◆ EXERCISE GOAL: Every line that appears in the listing is to be set down verbatim.

BEGIN DATA EXTRACT

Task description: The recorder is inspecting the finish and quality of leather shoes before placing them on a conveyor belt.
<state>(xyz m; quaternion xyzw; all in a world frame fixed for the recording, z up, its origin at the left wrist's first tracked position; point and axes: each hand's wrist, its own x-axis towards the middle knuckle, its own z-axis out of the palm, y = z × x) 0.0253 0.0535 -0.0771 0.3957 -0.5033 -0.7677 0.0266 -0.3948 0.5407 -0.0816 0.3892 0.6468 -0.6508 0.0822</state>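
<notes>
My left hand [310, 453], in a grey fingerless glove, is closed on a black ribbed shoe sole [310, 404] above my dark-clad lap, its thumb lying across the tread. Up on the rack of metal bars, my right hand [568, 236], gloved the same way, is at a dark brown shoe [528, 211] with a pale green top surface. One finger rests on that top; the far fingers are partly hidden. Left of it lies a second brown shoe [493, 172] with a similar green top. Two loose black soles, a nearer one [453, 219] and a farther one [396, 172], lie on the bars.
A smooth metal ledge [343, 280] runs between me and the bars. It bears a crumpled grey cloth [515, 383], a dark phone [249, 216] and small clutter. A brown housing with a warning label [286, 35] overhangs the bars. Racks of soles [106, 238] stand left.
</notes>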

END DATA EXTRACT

◆ OUTPUT BELOW:
Task description: The recorder is inspecting the finish and quality of leather shoes before placing them on a conveyor belt.
<state>(xyz m; quaternion xyzw; all in a world frame fixed for the recording, z up, its origin at the left wrist's first tracked position; point and axes: each hand's wrist, its own x-axis towards the middle knuckle, its own z-axis out of the palm, y = z × x) 0.0253 0.0535 -0.0771 0.3957 -0.5033 -0.7677 0.0266 -0.3948 0.5407 -0.0816 0.3892 0.6468 -0.6508 0.0822</state>
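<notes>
My left hand [310, 453], in a grey fingerless glove, is closed on a black ribbed shoe sole [310, 404] above my dark-clad lap, its thumb lying across the tread. Up on the rack of metal bars, my right hand [568, 236], gloved the same way, is at a dark brown shoe [528, 211] with a pale green top surface. One finger rests on that top; the far fingers are partly hidden. Left of it lies a second brown shoe [493, 172] with a similar green top. Two loose black soles, a nearer one [453, 219] and a farther one [396, 172], lie on the bars.
A smooth metal ledge [343, 280] runs between me and the bars. It bears a crumpled grey cloth [515, 383], a dark phone [249, 216] and small clutter. A brown housing with a warning label [286, 35] overhangs the bars. Racks of soles [106, 238] stand left.
</notes>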

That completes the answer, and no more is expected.